§ Work to be completed
Going down the listing below, print exactly each line from the one with "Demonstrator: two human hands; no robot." up to and including the one with "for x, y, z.", and skip the rest.

§ Data section
Content starts

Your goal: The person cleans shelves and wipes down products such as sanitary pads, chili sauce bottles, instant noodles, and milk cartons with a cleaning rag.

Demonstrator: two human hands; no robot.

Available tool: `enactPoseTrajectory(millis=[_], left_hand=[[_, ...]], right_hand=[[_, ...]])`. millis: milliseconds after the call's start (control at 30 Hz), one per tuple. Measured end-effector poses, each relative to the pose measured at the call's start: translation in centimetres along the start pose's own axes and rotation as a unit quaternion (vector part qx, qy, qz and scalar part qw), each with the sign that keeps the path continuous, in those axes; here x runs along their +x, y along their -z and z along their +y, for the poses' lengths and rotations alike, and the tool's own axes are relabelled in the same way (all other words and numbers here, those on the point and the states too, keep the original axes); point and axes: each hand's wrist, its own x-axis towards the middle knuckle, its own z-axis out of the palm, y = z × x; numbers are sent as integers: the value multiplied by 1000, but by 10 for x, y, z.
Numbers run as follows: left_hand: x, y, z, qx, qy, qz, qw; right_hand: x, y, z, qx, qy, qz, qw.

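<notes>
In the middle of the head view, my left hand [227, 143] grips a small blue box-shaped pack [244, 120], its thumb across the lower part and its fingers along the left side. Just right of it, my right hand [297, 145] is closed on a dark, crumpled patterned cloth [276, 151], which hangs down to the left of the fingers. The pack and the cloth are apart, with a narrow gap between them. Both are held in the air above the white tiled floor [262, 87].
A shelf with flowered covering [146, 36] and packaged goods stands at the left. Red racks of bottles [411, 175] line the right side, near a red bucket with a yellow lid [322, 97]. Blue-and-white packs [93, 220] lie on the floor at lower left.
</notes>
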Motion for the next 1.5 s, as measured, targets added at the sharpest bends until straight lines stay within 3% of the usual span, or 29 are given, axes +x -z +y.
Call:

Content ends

§ Answer to this task
Demonstrator: two human hands; no robot.

Available tool: `enactPoseTrajectory(millis=[_], left_hand=[[_, ...]], right_hand=[[_, ...]])`. millis: milliseconds after the call's start (control at 30 Hz), one per tuple. Measured end-effector poses, each relative to the pose measured at the call's start: translation in centimetres along the start pose's own axes and rotation as a unit quaternion (vector part qx, qy, qz and scalar part qw), each with the sign that keeps the path continuous, in those axes; here x runs along their +x, y along their -z and z along their +y, for the poses' lengths and rotations alike, and the tool's own axes are relabelled in the same way (all other words and numbers here, those on the point and the states too, keep the original axes); point and axes: each hand's wrist, its own x-axis towards the middle knuckle, its own z-axis out of the palm, y = z × x; numbers are sent as integers: the value multiplied by 1000, but by 10 for x, y, z.

This concludes the output.